PDIP Tegaskan Kedaulatan Nasional dan Tolak Intervensi Asing
Poin Penting
|
JAKARTA, investortrust.id -- Ketua DPD PDI Perjuangan Aceh Jamaluddin Idham menyampaikan sejumlah poin strategis hasil Rapat Kerja Nasional (Rakernas) I PDIP di penutupan Rakernas I PDIP, Senin (12/1/2026). Salah satu hal yang ditekankan yakni penguatan kedaulatan politik dan kemandirian ekonomi Indonesia.

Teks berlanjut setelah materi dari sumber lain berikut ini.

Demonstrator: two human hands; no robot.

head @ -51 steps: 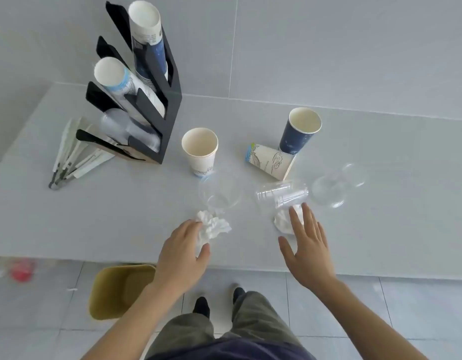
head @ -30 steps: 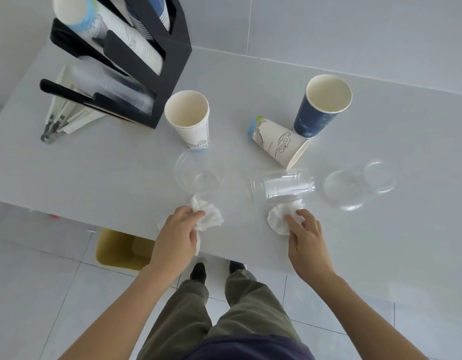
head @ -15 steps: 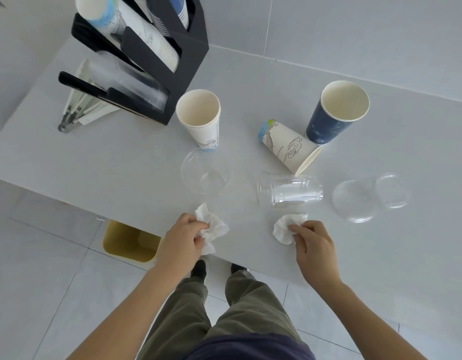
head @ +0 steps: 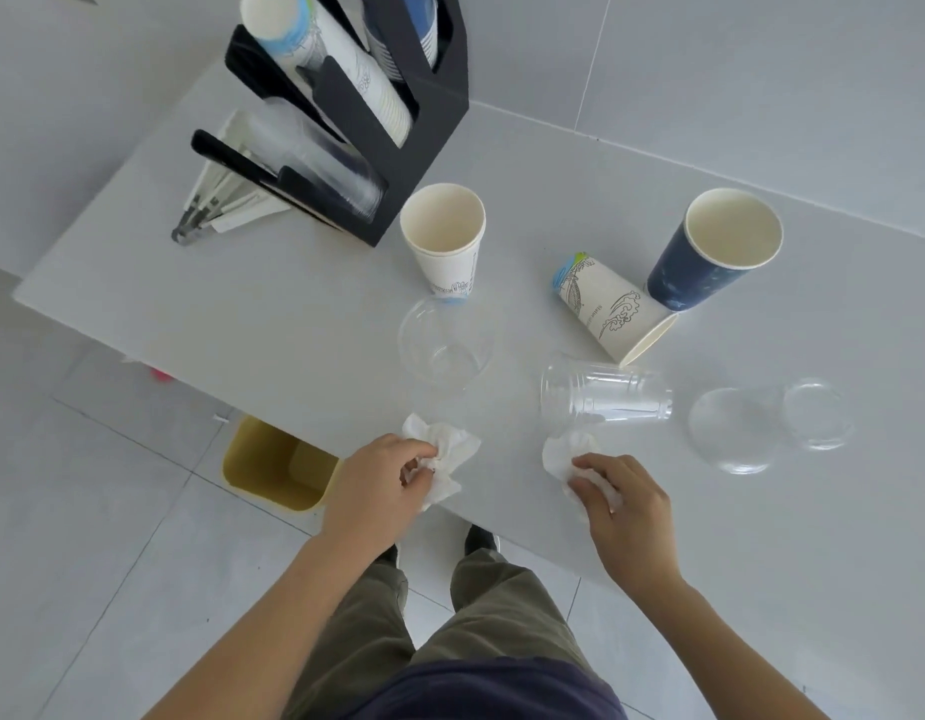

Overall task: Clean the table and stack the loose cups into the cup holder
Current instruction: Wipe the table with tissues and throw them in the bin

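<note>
My left hand (head: pixel 379 488) grips a crumpled white tissue (head: pixel 447 452) at the table's near edge. My right hand (head: pixel 626 511) pinches a second crumpled tissue (head: pixel 561 454) beside it. Loose cups lie beyond them: an upright white paper cup (head: pixel 444 236), a white paper cup on its side (head: pixel 608 309), an upright dark blue cup (head: pixel 717 249), an upright clear plastic cup (head: pixel 444 345), a clear cup on its side (head: pixel 605 394) and another clear cup (head: pixel 730 428). The black cup holder (head: pixel 424 122) stands at the far left with stacked cups in it.
A clear lid (head: pixel 819 415) lies at the right of the white table (head: pixel 242 298). Wrapped straws or utensils (head: pixel 210 210) lie left of the holder. A yellow bin (head: pixel 281 465) stands on the floor below the table's near edge, left of my legs.
Both hands closed round the tissues and drew them back toward the table's near edge. My view shifted closer over the table.
</note>
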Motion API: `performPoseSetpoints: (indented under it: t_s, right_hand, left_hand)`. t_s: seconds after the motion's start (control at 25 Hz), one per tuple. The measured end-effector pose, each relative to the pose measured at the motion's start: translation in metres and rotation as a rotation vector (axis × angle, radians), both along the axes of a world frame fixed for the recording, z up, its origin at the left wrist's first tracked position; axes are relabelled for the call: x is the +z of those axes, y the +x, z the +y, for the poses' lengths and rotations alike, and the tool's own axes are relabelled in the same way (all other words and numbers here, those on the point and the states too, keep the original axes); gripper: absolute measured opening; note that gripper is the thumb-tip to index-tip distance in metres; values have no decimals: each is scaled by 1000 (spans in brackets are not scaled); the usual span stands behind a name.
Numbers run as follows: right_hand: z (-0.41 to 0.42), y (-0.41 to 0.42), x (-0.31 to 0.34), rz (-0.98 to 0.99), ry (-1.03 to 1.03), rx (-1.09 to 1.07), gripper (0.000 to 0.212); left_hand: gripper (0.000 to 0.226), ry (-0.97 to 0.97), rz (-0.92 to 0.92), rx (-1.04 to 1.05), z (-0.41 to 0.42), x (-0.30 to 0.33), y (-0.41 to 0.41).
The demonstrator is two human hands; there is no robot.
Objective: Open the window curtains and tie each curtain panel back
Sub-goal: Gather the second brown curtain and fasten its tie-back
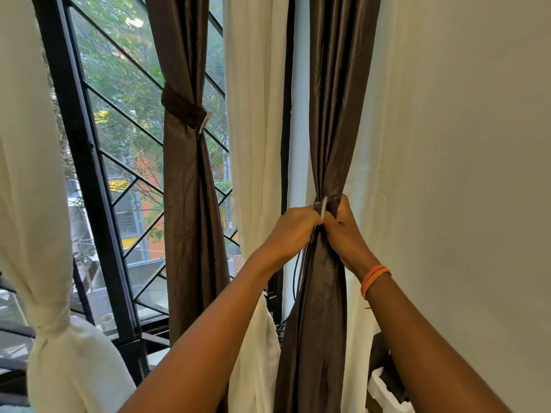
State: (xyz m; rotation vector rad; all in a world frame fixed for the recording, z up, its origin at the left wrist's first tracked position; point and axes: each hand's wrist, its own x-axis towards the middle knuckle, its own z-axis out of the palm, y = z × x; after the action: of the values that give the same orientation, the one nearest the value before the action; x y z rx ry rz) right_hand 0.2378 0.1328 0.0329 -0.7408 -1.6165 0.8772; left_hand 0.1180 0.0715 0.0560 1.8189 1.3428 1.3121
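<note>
- The right brown curtain point(331, 120) hangs beside the pale wall point(477, 144), gathered tight into a narrow waist at mid height.
- The left hand point(293, 231) is clenched on the left side of that waist, fingers curled into the bunched fabric.
- The right hand point(346, 231) is clenched on the right side of the same waist, thumb up, touching the left hand.
- Between the 2 hands a small pale strip point(323, 207) stands up, seemingly the end of a tie-back; its fastening cannot be made out.
- An orange wristband point(374, 278) circles the right wrist.
- The left brown curtain point(190, 204) hangs in front of the window point(119, 129), already cinched by a brown tie-back band point(183, 110) well above hand level.
- A white sheer curtain point(256, 114) hangs between the 2 brown panels, untied.
- At the far left another white curtain point(32, 174) is knotted point(50, 326) on itself low down.
- Black diagonal bars point(125, 162) cross the glass, with trees and coloured buildings outside.
</note>
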Motion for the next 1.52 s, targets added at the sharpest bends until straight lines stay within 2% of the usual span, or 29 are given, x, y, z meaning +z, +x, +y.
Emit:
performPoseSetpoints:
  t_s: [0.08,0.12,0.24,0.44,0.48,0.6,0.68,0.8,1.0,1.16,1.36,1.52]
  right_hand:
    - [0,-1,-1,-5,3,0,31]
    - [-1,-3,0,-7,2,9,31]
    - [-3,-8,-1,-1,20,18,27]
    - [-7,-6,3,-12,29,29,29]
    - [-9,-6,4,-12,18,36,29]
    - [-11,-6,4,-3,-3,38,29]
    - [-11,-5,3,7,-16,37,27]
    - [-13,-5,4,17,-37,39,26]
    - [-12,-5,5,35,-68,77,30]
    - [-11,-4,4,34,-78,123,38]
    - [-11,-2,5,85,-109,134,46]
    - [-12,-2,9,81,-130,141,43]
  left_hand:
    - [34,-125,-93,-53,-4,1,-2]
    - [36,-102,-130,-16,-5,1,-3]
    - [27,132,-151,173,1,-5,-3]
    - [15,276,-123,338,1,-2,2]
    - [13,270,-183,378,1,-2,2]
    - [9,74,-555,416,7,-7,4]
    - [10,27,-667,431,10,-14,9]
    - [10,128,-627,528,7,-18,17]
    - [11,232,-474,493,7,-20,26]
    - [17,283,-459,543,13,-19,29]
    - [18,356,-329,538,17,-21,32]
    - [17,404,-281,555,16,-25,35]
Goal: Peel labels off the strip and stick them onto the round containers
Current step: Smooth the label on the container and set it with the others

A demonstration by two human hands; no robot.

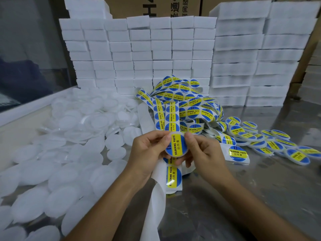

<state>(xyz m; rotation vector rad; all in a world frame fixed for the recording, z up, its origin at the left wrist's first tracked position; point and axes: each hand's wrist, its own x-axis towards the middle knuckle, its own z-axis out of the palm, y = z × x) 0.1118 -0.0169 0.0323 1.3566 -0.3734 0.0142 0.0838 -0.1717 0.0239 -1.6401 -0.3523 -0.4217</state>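
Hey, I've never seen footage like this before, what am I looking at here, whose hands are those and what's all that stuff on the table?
There is no machine here. This single picture comes from a camera worn on a person's head, looking forward and down, so the two bare hands are the wearer's own. The left hand and right hand together hold a round container with a blue and yellow label reading "SOLDERING PASTE" on it. The label strip runs from a tangled heap behind, down past the hands. On the metal table, plain white containers are piled on the left and labelled containers lie on the right. White foam blocks are stacked behind.
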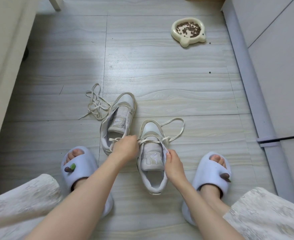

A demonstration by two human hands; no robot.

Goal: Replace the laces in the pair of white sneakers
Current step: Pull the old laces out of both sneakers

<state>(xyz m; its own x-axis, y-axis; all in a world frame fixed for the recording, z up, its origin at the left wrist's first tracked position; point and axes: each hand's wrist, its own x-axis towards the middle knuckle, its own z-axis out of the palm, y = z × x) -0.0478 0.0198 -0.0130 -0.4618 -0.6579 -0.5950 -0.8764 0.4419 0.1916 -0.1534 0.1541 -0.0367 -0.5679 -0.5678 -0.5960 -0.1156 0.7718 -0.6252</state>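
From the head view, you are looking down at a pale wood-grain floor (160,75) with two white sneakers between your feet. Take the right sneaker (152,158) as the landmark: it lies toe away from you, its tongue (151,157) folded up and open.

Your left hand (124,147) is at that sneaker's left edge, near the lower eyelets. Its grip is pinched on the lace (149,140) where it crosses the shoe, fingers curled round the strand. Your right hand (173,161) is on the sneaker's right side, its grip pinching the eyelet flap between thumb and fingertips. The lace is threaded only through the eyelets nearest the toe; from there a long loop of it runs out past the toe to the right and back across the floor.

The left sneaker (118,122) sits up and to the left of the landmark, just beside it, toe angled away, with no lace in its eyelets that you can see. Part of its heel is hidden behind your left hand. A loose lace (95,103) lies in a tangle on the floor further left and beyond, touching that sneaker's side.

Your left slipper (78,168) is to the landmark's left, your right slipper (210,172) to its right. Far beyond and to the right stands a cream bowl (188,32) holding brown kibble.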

Sikap ini diambil sebagai pedoman utama menghadapi dinamika geopolitik global yang semakin kompleks. "Rakernas I partai menegaskan sikap politik PDI Perjuangan untuk memperkokoh kedaulatan politik, berdikari dalam bidang ekonomi, dan berkepribadian dalam kebudayaan sebagai pedoman utama dalam menghadapi dinamika geopolitik global dan tantangan nasional," kata Jamaluddin di Beach City International Stadium (BCIS), Jakarta.
Jamaluddin menegaskan bahwa PDI Perjuangan berkomitmen untuk menjaga marwah bangsa dengan menolak segala bentuk tekanan dan dominasi kekuatan asing yang merugikan kepentingan nasional.
Baca Juga
Resmi Ditutup, Ini 21 Rekomendasi Eksternal Rakernas I PDIP 2026
Selain isu domestik, Jamaluddin juga mendesak pemerintah bersikap tegas menolak pelanggaran kedaulatan negara merdeka. Ia mencontohkan tindakan intervensi asing terhadap Presiden Venezuela, Nicolas Maduro, sebagai bentuk pengangkangan terhadap hukum internasional.
"Selain merendahkan marwah PBB, bertentangan dengan Hukum Internasional dan Dasa Sila Bandung," tuturnya.
Menurut Jamaluddin, sikap menolak intervensi asing adalah implementasi langsung dari Pembukaan UUD 1945 yang menyatakan bahwa kemerdekaan adalah hak segala bangsa.
"Penjajahan di atas dunia harus dihapuskan karena tidak sesuai dengan perikemanusiaan, dan perikeadilan," tegasnya.